──────── EXTRACTED MATERIAL ────────

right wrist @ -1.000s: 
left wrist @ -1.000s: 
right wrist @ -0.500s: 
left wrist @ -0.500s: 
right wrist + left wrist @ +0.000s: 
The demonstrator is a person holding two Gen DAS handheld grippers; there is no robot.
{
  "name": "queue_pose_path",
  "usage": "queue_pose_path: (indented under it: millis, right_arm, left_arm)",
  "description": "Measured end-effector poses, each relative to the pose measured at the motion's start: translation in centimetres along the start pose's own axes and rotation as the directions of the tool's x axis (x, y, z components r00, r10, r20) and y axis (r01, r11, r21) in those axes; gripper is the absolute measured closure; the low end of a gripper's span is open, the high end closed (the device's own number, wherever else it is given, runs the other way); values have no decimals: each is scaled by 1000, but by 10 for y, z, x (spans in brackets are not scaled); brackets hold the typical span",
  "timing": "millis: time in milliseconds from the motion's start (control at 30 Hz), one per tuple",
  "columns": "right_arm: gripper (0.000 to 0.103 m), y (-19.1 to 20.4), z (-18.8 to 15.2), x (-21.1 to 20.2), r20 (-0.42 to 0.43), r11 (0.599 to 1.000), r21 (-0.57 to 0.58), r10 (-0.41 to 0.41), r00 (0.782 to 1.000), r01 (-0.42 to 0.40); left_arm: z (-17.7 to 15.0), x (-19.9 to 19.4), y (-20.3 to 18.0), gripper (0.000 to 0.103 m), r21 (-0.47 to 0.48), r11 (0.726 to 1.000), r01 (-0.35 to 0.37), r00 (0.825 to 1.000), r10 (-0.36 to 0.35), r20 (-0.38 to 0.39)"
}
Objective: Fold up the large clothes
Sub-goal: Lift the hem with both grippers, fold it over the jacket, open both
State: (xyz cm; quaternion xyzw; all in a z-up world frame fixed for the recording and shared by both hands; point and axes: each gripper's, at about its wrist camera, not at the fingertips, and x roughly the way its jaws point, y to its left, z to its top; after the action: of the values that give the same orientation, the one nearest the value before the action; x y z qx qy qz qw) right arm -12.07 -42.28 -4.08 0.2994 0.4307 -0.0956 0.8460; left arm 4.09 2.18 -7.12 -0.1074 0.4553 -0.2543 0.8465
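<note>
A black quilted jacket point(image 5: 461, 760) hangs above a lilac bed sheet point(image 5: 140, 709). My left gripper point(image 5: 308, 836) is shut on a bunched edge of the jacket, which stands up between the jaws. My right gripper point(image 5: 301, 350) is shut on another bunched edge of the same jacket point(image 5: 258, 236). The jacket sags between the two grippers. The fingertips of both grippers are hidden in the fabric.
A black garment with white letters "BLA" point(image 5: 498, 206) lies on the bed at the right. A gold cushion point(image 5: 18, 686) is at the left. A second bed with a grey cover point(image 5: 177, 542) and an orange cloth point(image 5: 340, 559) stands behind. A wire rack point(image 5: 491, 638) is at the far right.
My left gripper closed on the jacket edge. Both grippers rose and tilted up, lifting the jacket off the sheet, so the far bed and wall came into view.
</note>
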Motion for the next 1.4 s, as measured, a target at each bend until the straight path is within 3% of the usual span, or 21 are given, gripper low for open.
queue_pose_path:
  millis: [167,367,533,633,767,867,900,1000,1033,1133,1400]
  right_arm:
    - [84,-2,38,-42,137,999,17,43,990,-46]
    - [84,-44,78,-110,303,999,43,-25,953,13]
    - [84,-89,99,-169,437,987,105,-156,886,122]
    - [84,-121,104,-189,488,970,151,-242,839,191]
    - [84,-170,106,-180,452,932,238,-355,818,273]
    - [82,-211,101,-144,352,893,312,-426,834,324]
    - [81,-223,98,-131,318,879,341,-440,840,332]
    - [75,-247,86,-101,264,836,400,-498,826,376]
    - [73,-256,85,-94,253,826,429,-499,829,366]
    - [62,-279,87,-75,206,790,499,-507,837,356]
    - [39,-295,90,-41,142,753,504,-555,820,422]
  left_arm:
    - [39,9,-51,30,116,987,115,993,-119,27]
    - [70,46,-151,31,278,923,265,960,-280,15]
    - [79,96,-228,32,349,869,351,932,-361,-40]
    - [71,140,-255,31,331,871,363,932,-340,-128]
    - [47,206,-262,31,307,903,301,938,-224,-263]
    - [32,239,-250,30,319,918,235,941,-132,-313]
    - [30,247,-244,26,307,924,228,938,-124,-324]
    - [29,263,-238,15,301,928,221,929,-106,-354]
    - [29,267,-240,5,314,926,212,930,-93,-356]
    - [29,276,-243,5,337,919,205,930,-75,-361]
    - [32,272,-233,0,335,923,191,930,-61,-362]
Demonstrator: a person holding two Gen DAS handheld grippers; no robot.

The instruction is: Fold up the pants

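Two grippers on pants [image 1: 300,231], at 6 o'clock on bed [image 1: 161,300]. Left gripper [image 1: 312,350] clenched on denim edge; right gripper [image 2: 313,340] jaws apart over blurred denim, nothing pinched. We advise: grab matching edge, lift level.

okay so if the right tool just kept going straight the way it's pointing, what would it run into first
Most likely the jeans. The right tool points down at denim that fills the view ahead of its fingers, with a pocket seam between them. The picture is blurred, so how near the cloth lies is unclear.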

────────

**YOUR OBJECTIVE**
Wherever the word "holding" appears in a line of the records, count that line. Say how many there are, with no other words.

**TASK ANSWER**
2